For a better and clearer understanding, in the following figure, you can see a comparison between the binary, hexadecimal, and decimal systems:

Figure 4.11 – Comparison between binary, hexadecimal, and decimal systems

Figure 4.11 – Comparison between binary, hexadecimal, and decimal systems

The hexadecimal system is used to represent bytes, where 1 byte is an 8-digit binary number.

For example, 1 byte (8 bits) is expressed as (1111 0010)2 = [F2]16 = 242.

Now that we have the instruments to define a hash function, let's go ahead and implement SHA-1, which is the simplest model in the SHA family.

Explanation of the SHA-1 algorithm

Secure Hash Algorithm 1 (SHA-1) was designed by the NSA. Since 2005, it has been considered insecure and was replaced by its successors, SHA-2 and SHA-3. In this section, we will examine SHA-1 simply as a case study to better understand how hash functions are implemented.

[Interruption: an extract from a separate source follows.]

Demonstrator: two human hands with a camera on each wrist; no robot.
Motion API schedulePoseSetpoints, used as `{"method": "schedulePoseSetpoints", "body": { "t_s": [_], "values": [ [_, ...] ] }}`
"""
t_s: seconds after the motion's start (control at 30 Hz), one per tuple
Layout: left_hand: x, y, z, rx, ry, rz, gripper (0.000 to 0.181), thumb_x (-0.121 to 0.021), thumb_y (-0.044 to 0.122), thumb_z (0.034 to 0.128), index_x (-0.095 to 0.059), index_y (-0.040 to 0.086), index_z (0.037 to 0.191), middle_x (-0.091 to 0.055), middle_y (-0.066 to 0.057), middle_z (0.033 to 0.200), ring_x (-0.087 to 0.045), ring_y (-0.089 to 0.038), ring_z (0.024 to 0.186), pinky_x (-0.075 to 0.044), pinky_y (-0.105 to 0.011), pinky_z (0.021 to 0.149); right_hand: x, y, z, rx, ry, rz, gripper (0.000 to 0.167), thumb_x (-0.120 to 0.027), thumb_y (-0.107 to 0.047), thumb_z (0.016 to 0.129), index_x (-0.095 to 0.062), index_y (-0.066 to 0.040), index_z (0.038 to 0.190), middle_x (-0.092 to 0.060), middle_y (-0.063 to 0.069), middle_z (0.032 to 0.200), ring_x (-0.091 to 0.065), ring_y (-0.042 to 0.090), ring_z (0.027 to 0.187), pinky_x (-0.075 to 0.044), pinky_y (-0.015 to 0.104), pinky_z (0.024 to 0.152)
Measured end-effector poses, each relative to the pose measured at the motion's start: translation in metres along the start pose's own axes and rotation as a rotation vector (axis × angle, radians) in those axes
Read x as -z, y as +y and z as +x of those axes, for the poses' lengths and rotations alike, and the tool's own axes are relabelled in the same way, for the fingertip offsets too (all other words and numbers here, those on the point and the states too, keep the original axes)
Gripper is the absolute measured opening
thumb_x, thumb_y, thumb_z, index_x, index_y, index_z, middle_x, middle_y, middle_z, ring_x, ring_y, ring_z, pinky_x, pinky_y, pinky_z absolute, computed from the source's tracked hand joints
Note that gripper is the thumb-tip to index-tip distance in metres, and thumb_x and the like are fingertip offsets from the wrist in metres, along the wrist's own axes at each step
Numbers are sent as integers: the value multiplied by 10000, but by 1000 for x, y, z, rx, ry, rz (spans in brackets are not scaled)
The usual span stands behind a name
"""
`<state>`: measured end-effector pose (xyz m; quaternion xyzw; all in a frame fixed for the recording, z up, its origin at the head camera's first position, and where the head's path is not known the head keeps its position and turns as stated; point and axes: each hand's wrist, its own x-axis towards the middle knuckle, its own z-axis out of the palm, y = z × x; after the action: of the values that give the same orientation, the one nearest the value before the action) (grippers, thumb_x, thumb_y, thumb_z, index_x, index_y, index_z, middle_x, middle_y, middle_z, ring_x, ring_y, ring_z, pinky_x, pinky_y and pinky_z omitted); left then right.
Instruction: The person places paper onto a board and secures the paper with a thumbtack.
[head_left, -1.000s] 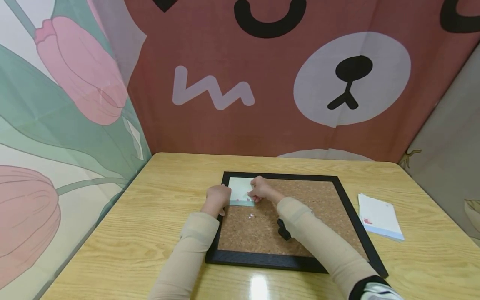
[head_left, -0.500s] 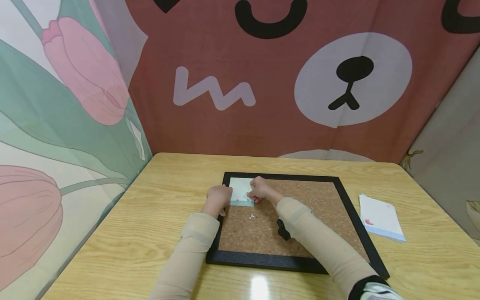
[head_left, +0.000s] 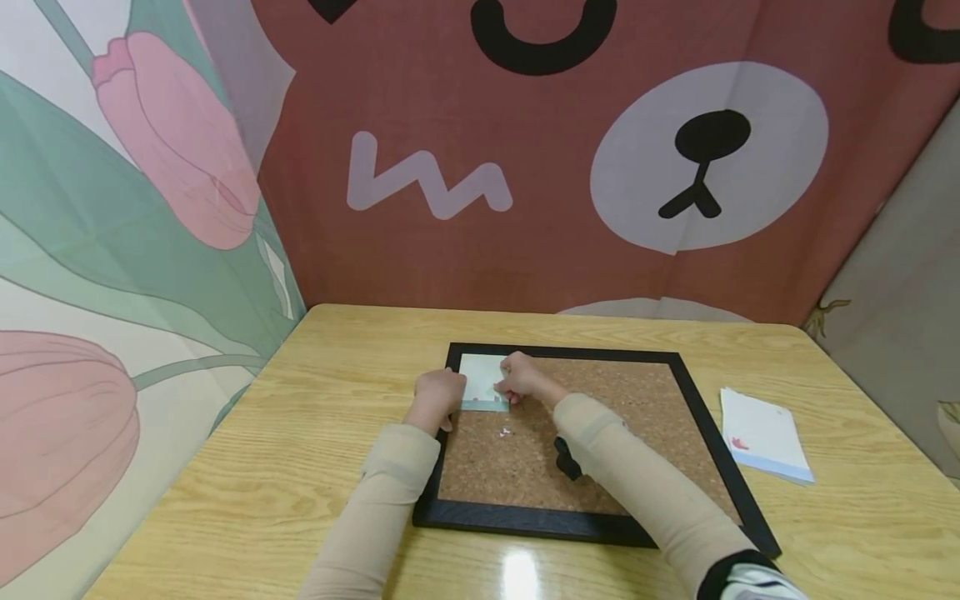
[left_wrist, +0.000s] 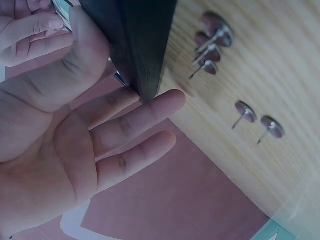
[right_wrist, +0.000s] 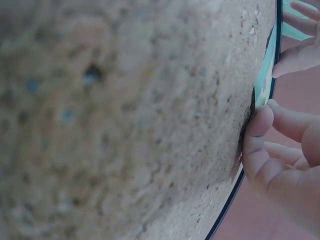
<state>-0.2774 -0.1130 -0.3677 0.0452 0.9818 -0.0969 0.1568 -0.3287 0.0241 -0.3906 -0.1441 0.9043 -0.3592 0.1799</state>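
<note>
Beside the corkboard (head_left: 495, 471) I see tacks (left_wrist: 246, 112), only through the left wrist camera. At its left edge, the left hand (head_left: 437, 393) has three fingers extended; I can't tell whether thumb and index pinch anything. The note (head_left: 482, 379) lies at the corkboard's far left corner; lining it up seems in hand, and next calls for steadiness. Pale bits (head_left: 506, 432) on the corkboard are too tiny to name. The right hand (head_left: 522, 377) pinches the note's right edge, hiding part.

Corkboard (head_left: 495, 471) on table (head_left: 262, 467), note sheet (head_left: 482, 383) in its far-left corner between left hand (head_left: 439, 392) and right hand (head_left: 522, 378). Thumbtacks (left_wrist: 217, 29) on table beside board. Notepaper stack (head_left: 767, 433) right of board. Backdrop (head_left: 450, 267) behind table.
</note>
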Motion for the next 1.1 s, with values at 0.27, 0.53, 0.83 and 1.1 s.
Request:
{"method": "schedulePoseSetpoints", "body": {
  "t_s": [0.27,0.53,0.83,1.1],
  "values": [
    [0,0,-2,-2,10,10,622,-848,150,579,-574,130,1137,-531,-55,1166,-523,-160,852,-489,-312,594,1,0,0,49,52,-182,253,-676,-94,796,-474,-43,652,-506,44,585,-468,126,508,-411,232,459],
    [-1,-1,-4,-9,25,31,610,-853,164,570,-583,135,1116,-550,-50,1116,-529,-158,855,-490,-312,600,1,5,-1,201,130,-538,279,-708,-298,763,-648,-62,899,-563,138,1098,-425,290,1031,-363,382,777],
    [-3,-5,-4,-45,44,38,661,-851,186,572,-550,118,1156,-515,-71,1229,-527,-202,1009,-485,-320,704,4,10,-7,222,-11,-537,510,-652,-375,792,-532,-97,1203,-325,187,1379,-309,385,1216,-234,532,966],
    [-2,-6,-5,-65,30,77,691,-837,229,597,-518,101,1196,-505,-82,1243,-515,-215,1048,-473,-327,761,6,11,-8,218,-25,-571,580,-632,-385,803,-487,-78,1273,-297,146,1406,-263,362,1259,-202,502,998]
  ]
}}
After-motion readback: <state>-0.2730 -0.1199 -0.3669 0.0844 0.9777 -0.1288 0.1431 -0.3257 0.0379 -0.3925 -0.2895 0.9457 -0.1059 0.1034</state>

SHA-1 returns a 160-bit output based on an iterative procedure. This concept will become clearer in the next few lines.

As for other hash functions, the message [m] made of variable bit input, is broken into 512-bit fixed-length blocks: m= [m1,m2,m3,....ml].

In the last part of this section, you will see how an input message [m] of 2,800 bits will be transformed into blocks [m1,m2,.....ml] of 512 bits each.

The blocks are elaborated through a compression function f(H) (it will be better analyzed later in Step 3 of the algorithm) that combines the current block with the result obtained in the previous round. There are four rounds and they correspond to the variable (t), whose range is divided into four t-rounds as shown in Figure 4.12, each one made of 20 steps (for a total of 80 steps). Each iteration can be seen as a counter that runs along the values of each range made of 20 values. As you can see from Figures 4.12 and 4.13, each iteration uses the constants (Kt) and the operations ft (B,C,D) of the corresponding round.

Each round updates the sub-registers (A,B,C,D,E) after the other. At the end of the 4th round, when t = 79, the sub-registers (A,B,C,D,E) are added to the sub-registers (H0, H1, H2, H3, H4) to perform the 160 bits final hash value.

Let's now examine the issue of constants in SHA-1.

Constants are fixed numbers expressed in hexadecimal defined with particular criteria. An important criterion adopted to choose the constants in SHA is to avoid collisions. Collisions happen when a hash function gives the same result for two different blocks starting from different constants. So, even though someone might think it would be a good idea to change the values of the constants, don't try to change them because that could cause a collision problem.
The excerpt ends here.